Habitat, Utah and California.

(8) Cœnonympha haydeni, Plate XXV, Fig. 24, ♂, under side (Hayden's Ringlet).

Butterfly.—Dark immaculate mouse-gray on the upper side. On the under side the wings are pale hoary gray, with the hind wings adorned by a marginal series of small ocelli, black, ringed about with yellow and pupiled with pale blue.

Early Stages.—Unknown.

Hayden's Ringlet is found in Montana, Idaho, Wyoming, and Colorado.

Genus EREBIA, Dalman
(The Alpines)

"Then we gather, as we travel, Bits of moss and dirty gravel, And we chip off little specimens of stone; And we carry home as prizes Funny bugs of handy sizes, Just to give the day a scientific tone."

Charles Edward Carryl.

Butterfly.—Medium-sized or small butterflies, dark in color, wings marked on the under side with eye-like spots; the antennæ short, with a gradually thickened club.
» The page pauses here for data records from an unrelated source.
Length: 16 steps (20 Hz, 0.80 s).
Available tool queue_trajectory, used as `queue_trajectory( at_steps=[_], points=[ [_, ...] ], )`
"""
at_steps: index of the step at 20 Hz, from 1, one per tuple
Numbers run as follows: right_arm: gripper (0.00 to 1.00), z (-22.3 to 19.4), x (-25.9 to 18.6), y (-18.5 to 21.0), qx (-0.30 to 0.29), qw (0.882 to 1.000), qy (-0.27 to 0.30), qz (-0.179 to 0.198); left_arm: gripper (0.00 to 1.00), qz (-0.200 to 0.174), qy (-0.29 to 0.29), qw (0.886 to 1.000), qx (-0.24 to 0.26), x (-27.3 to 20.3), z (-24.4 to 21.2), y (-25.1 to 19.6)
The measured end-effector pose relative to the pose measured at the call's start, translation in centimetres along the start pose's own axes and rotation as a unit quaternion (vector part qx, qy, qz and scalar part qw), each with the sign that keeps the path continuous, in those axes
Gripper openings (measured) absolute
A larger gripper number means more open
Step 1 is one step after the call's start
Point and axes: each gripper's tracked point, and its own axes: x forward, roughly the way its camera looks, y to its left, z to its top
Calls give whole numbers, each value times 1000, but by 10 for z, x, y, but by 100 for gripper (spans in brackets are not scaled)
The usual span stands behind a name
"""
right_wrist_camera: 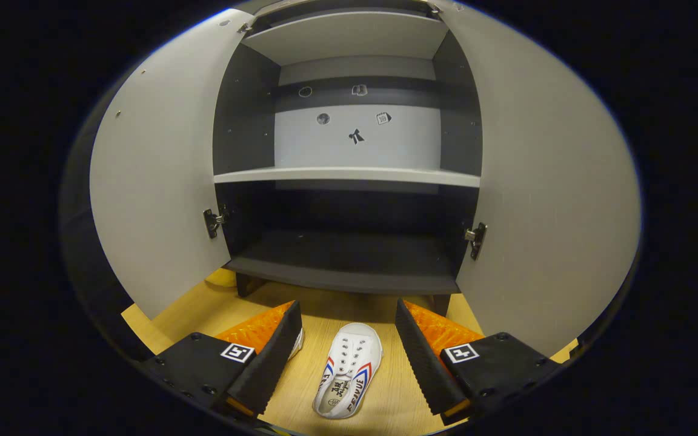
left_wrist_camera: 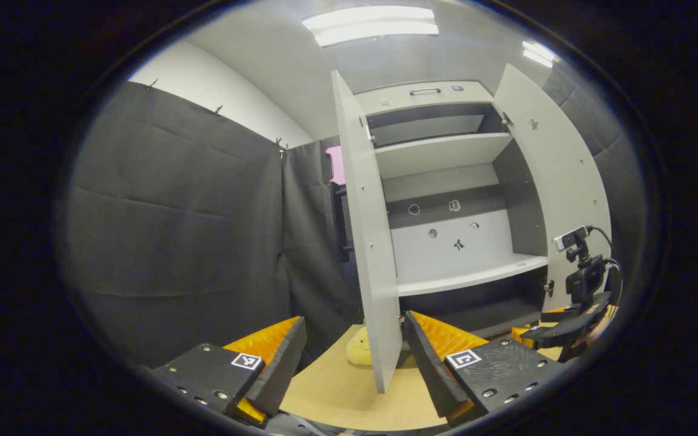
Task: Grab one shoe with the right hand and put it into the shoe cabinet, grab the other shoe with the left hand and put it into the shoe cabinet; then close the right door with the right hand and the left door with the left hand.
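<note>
In the right gripper view a white shoe (right_wrist_camera: 349, 369) with red and blue stripes lies on the wooden floor (right_wrist_camera: 385, 399), toe toward the shoe cabinet (right_wrist_camera: 349, 175). My right gripper (right_wrist_camera: 346, 306) hangs open above it, one finger on each side, touching nothing. The toe of a second white shoe (right_wrist_camera: 297, 343) peeks out behind the left finger. Both cabinet doors (right_wrist_camera: 155, 181) stand wide open and the dark bottom shelf (right_wrist_camera: 343, 254) holds nothing. My left gripper (left_wrist_camera: 354, 319) is open too, farther back, facing the edge of the left door (left_wrist_camera: 373, 242). The right gripper (left_wrist_camera: 567, 330) shows low by the right door (left_wrist_camera: 555, 181).
A small yellow object (left_wrist_camera: 358, 350) lies on the floor behind the left door, near the cabinet's foot (right_wrist_camera: 222, 277). Black cloth walls (left_wrist_camera: 173, 230) close the booth on the left. A drawer with a handle (left_wrist_camera: 425, 91) tops the cabinet.
</note>
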Motion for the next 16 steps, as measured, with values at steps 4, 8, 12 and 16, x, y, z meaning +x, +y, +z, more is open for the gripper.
queue_trajectory(
  at_steps=[4, 8, 12, 16],
  points=[
    [97, -35, 24, 9, 1, 999, 50, 18, 93, 15, 10, 1000, 6, -3, -6, 10],
    [98, -69, 44, 19, 13, 993, 109, 34, 93, 27, 17, 999, 9, -4, -8, 13],
    [97, -94, 55, 25, 9, 988, 147, 40, 100, 35, 27, 999, 13, -5, -11, 16],
    [94, -119, 62, 32, 12, 981, 189, 47, 100, 40, 38, 998, 17, -11, -13, 19]
  ],
)
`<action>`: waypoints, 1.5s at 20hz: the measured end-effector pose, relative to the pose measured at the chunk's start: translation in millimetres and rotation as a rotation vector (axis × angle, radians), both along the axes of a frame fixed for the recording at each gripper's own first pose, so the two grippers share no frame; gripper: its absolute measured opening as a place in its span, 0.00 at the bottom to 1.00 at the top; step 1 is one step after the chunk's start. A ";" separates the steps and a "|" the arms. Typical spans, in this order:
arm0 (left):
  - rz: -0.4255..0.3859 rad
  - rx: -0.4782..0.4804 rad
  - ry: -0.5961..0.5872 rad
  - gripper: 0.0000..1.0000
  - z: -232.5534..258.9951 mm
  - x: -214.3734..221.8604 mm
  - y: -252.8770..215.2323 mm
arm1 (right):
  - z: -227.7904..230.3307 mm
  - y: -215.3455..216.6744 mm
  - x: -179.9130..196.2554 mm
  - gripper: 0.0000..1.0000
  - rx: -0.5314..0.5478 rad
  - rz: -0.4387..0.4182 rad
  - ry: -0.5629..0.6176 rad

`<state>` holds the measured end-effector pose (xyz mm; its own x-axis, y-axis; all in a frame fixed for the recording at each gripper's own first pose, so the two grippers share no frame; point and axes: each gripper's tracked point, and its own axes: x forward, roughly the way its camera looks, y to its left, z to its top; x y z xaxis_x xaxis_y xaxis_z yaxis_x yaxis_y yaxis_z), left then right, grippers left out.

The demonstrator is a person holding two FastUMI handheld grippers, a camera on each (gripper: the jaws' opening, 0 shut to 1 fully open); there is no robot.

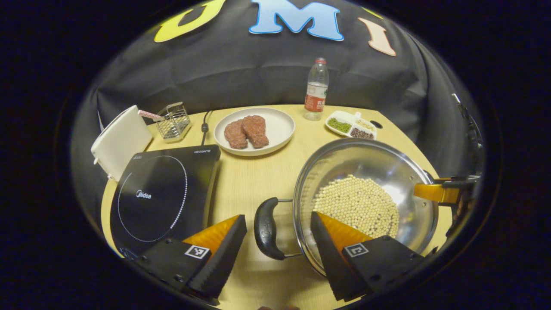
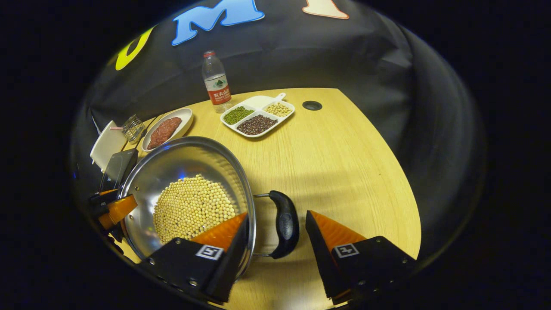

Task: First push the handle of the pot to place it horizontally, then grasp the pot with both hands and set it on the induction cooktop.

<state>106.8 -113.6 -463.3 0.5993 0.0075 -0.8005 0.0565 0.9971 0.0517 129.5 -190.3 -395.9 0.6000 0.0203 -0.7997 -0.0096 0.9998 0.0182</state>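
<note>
A steel pot holding pale round beans stands on the wooden table, right of the black induction cooktop. The pot has a black loop handle on each side. My left gripper is open, its fingers on either side of the pot's left handle, and its right finger reaches over the rim. My right gripper is open too, straddling the other handle, its left finger over the rim of the pot. Each gripper also appears across the pot in the other's view: right gripper, left gripper.
Behind the pot are a white plate with two meat pieces, a water bottle and a divided dish of beans. A wire basket and a white board stand behind the cooktop. The table's right side is bare.
</note>
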 end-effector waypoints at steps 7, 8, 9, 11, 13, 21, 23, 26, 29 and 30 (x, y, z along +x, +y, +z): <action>-0.030 0.038 0.053 0.76 -12.6 -0.1 -3.8 | -5.8 6.5 2.2 0.61 0.014 0.010 0.013; -0.030 0.031 0.056 0.75 -10.4 -1.5 -4.8 | -2.8 6.4 0.9 0.54 0.022 -0.004 0.017; -0.025 0.023 0.053 0.70 -8.2 0.2 -4.3 | -2.3 6.7 -0.9 0.56 0.023 -0.005 0.019; -0.033 0.033 0.038 0.69 -5.4 4.7 -2.5 | -3.1 9.6 -4.7 0.51 0.025 -0.009 0.030; -0.056 0.037 0.027 0.67 -0.6 8.5 -2.2 | -3.9 9.7 -8.0 0.51 0.035 -0.036 0.039; -0.080 0.001 -0.006 0.70 31.8 14.3 22.4 | 42.7 39.0 -31.9 0.51 0.016 -0.089 -0.018; -0.073 -0.011 -0.013 0.66 44.0 12.9 33.6 | 56.9 52.5 -38.7 0.51 0.009 -0.095 -0.031; -0.059 -0.023 -0.030 0.66 66.1 7.0 54.8 | 75.1 76.6 -46.1 0.51 0.006 -0.092 -0.043; -0.050 -0.023 -0.038 0.66 83.4 3.2 77.7 | 86.2 103.4 -50.5 0.51 0.011 -0.086 -0.047; -0.047 -0.024 -0.041 0.66 93.1 -1.9 87.2 | 86.3 110.2 -51.6 0.51 0.012 -0.082 -0.047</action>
<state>104.9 -26.3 -370.2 0.6306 -0.0403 -0.7751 0.1012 0.9944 0.0306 77.9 -80.1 -309.5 0.6372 -0.0209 -0.7704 0.0713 0.9969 0.0319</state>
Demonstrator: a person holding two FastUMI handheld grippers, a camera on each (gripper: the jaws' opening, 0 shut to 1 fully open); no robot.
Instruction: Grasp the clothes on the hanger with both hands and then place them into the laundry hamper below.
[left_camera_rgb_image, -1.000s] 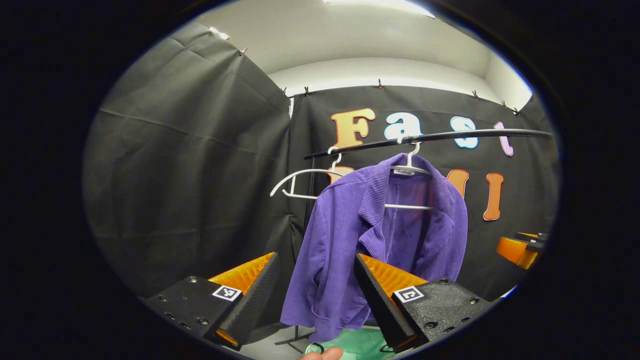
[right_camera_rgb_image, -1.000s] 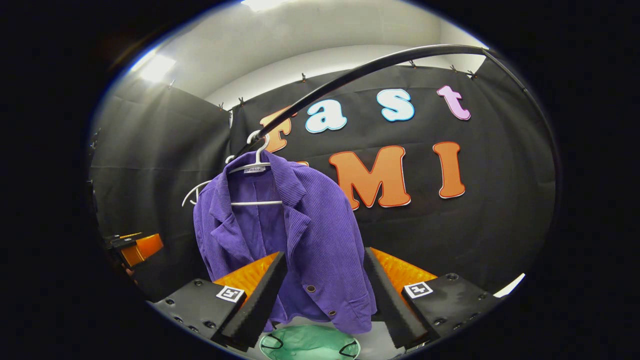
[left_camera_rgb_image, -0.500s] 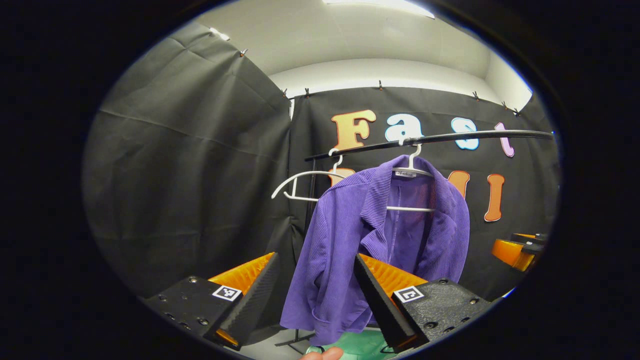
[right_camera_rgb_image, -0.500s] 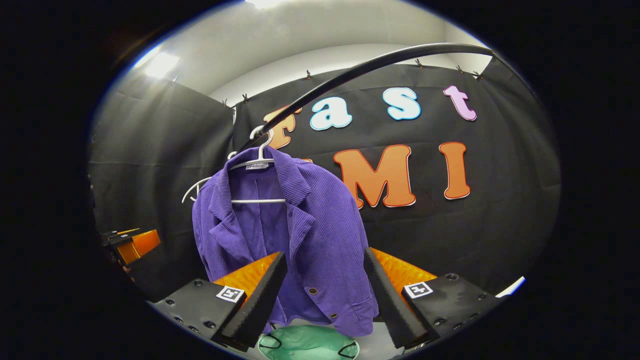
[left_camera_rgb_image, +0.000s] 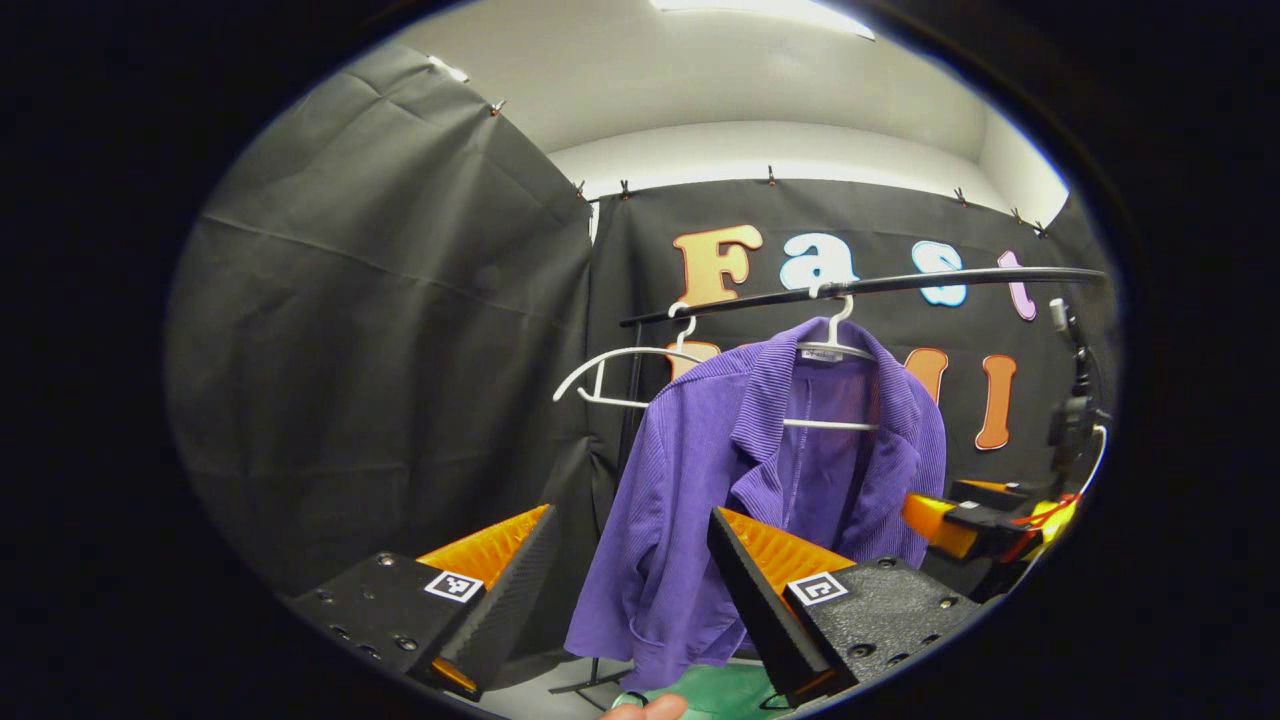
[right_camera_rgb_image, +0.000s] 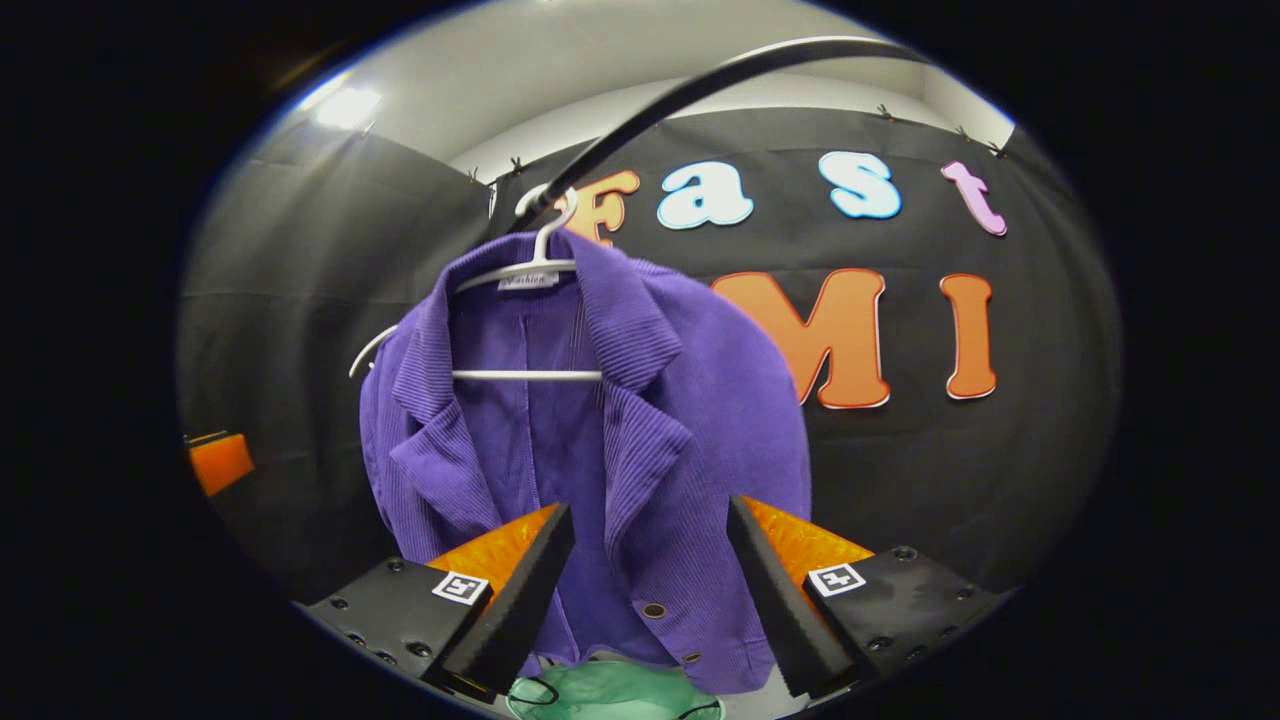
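Two views to go through. Left gripper view: purple ribbed corduroy jacket (left_camera_rgb_image: 760, 480) hanging on a white plastic hanger (left_camera_rgb_image: 835, 350) from the black rail (left_camera_rgb_image: 860, 286), over the green laundry hamper (left_camera_rgb_image: 715, 692). Left gripper (left_camera_rgb_image: 632, 555) spread wide, holding nothing, short of the sleeve. Right gripper view: right gripper (right_camera_rgb_image: 650, 550) likewise agape, near the buttoned front. Probably soft, floppy, lightish fabric; best pinched at each shoulder, then lifted off.
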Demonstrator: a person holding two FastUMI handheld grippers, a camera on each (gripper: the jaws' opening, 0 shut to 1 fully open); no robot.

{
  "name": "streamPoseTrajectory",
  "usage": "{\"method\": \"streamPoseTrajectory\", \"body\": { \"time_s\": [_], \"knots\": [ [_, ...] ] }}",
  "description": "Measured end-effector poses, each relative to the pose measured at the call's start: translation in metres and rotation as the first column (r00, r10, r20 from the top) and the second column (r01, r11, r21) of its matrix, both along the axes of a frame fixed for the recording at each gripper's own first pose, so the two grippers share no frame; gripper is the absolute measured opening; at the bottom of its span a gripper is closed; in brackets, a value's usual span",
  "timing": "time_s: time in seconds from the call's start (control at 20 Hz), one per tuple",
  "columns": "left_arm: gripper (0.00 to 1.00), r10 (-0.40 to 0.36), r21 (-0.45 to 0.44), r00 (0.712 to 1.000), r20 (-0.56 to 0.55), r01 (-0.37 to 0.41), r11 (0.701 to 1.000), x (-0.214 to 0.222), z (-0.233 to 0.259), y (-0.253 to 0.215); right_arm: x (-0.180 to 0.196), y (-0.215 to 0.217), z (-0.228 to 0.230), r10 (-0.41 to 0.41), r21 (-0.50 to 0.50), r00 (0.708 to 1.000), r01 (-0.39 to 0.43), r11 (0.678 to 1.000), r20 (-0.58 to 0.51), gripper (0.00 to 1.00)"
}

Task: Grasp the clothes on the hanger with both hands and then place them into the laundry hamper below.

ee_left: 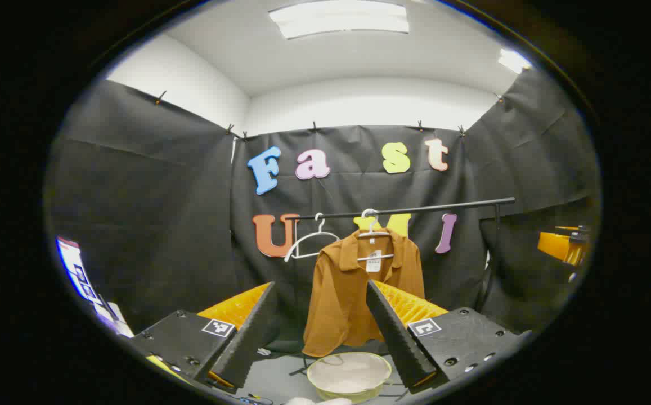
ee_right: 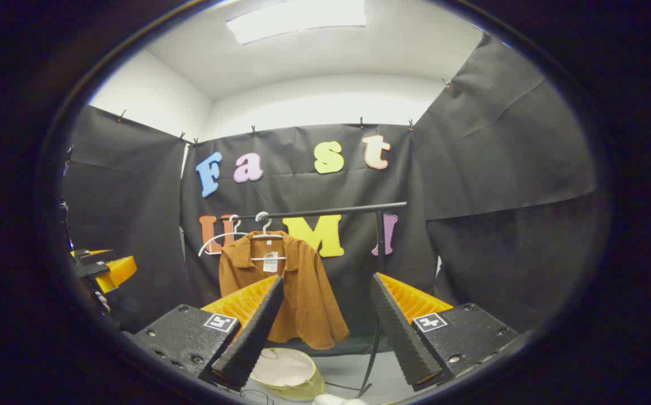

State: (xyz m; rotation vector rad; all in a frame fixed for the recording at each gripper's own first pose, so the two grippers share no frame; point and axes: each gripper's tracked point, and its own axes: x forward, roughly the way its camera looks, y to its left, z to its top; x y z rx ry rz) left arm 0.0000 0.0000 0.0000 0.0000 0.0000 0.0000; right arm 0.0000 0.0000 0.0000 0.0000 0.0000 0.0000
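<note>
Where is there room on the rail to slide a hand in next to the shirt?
The rail is bare between the brown shirt and its end post. On the shirt's other side it is crowded: an empty white hanger hangs close. Below, the hamper sits under the shirt's hem.

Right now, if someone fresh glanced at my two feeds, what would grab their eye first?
The brown shirt stands out, hanging on a white hanger from the black rail, beside an empty white hanger. Below it on the floor sits the pale round hamper. The left gripper and right gripper are both open, short of the shirt.
</note>
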Motion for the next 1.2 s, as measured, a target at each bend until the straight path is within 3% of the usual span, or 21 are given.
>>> {"method": "streamPoseTrajectory", "body": {
  "time_s": [0.8, 1.2],
  "knots": [
    [0.97, -0.068, -0.029, 0.998, 0.010, 0.068, 0.997, -0.006, 0.006, 0.006, 0.009, 0.031, -0.006, 0.024, -0.077, 1.000, -0.025, 0.997, -0.015, 0.99],
    [1.00, -0.106, -0.091, 0.994, 0.003, 0.106, 0.990, 0.032, -0.014, -0.020, 0.052, 0.039, -0.031, 0.056, -0.076, 0.997, -0.059, 0.995, -0.047, 0.99]
  ]
}}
The eyes are naked. The costal vein of the fore wing is generally strongly swollen at the base. The subcostal vein is five-branched; the first two nervules generally emitted before the end of the cell; the third nearer the fourth than the end of the cell; the fourth and fifth nervules spring from a common stem, the fourth terminating immediately on the apex. The lower radial is frequently projected inwardly into the cell from the point where it intersects the union of the middle and lower discocellular veins. The outer margins of both wings are evenly rounded.